As to the second breach or potential breach that OSF discussed on February 13 and February 22nd: in light of the statements by Visa and MasterCard and a statement by the NYS Consumer Protection Board that it is already receiving notifications by entities affected by a breach related to the new reports, there are a few possibilities, including:

1. There has been another breach involving a processor not already identified as having had a breach, or
2. A processor that had previously reported a breach discovered that the breach was bigger or worse than originally reported (as happened to RBS Worldpay).

So is there a “new” breach as OSF’s commentary and other media reports would seem to suggest, or are there just new breach reports about an already-identified breach? Or is it some third possibility?

I’m not yet convinced from the information available that it really is a new breach in the sense of a processor not previously identified as having had a breach. Look again at Visa’s and MasterCard’s confirmation emails to Computerworld. They are not actually saying that there is a new breach in the sense of a new processor that we didn’t know about already. Nor are the credit union reports saying that they were told that this is a new processor. They are reporting that Visa and MasterCard became aware of a compromise that is new (in the sense of not previously detected?).
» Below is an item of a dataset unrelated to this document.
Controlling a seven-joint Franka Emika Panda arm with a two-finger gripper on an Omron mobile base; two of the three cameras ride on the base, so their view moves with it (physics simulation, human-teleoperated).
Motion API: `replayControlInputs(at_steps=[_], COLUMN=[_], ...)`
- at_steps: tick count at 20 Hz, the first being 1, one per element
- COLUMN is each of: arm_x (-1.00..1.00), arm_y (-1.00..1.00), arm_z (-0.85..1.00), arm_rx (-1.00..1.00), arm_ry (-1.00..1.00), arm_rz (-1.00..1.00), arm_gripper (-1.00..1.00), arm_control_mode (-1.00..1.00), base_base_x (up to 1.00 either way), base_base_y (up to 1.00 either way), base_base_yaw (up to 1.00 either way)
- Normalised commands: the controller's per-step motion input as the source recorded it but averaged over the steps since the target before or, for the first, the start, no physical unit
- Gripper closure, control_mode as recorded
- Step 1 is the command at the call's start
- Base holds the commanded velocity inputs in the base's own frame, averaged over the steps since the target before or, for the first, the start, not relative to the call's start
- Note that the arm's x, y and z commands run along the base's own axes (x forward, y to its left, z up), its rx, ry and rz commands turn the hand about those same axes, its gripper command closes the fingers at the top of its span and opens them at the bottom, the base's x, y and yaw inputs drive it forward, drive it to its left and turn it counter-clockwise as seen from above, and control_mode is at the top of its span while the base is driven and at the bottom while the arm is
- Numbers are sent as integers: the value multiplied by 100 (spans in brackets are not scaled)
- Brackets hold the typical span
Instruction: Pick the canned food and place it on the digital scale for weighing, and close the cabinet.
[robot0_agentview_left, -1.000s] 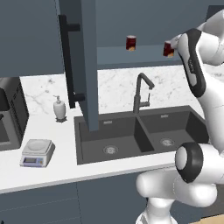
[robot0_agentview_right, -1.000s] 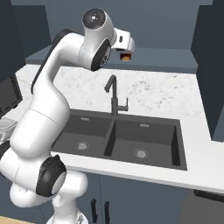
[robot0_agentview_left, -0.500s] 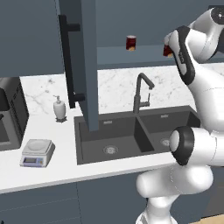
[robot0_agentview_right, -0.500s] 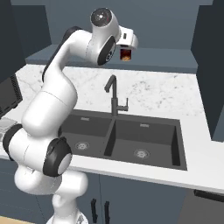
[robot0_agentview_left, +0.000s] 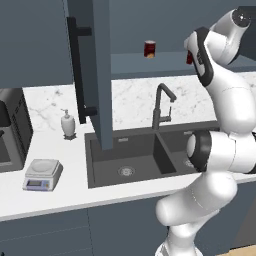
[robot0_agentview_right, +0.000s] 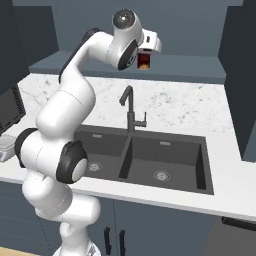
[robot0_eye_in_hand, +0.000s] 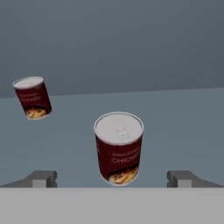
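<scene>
Pincer: the gripper (robot0_eye_in_hand: 113, 178) stands spread wide with nothing held; its two fingertips (robot0_eye_in_hand: 41, 178) flank the near can with clear space on either side, a stance that suits sliding forward around it.
Target can: the canned food (robot0_eye_in_hand: 119, 148) stands upright on the open cabinet's shelf, centred between the fingers in the hand view, so it is judged to be the one chosen.
Second can: another dark-red can (robot0_eye_in_hand: 32, 97) stands farther back and to the left on the same shelf, well apart from the first; it looks tilted because the hand camera is rolled.
Arm: raised high so the hand reaches shelf level, above the faucet (robot0_agentview_right: 131, 111) and sink (robot0_agentview_right: 145, 160).
Cabinet: the cabinet (robot0_agentview_left: 95, 70) has its door swung out over the counter, edge-on with its black bar handle (robot0_agentview_left: 77, 70) showing; open because the shelf must be reached.
Scale: the digital scale (robot0_agentview_left: 42, 175) sits on the counter's near left, platform bare, left of the sink and nearer than the soap dispenser (robot0_agentview_left: 68, 124).
Stage: approach, can not yet grasped.
</scene>
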Motion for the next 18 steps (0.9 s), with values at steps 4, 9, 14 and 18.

While it can be fun or challenging to speculate, this site remains cognizant that businesses have reputations and playing the “I think it could be X” game can do reputational harm. Hopefully, the processor being referred to in the newest alerts will disclose what’s going on. On some level, it would be a bit of a relief if this was just new information on a breach we already knew about. If that is the case, it may be embarrassing for a processor to find itself back in the negative news, but they would still better off disclosing and getting ahead of the story than to wait and risk some employee leaking the story or some privacy advocate who gets testy about nondisclosure filing under FOIL with state and federal offices to find out what happened. And if, as OSF seems to suggest, it is a breach at yet another processor, then it’s even more important that they disclose so that we gain a better understanding of the extent to which the financial sector has already been hit.

In the meantime, I’ll leave tea leaves to others. My drink has always been coffee.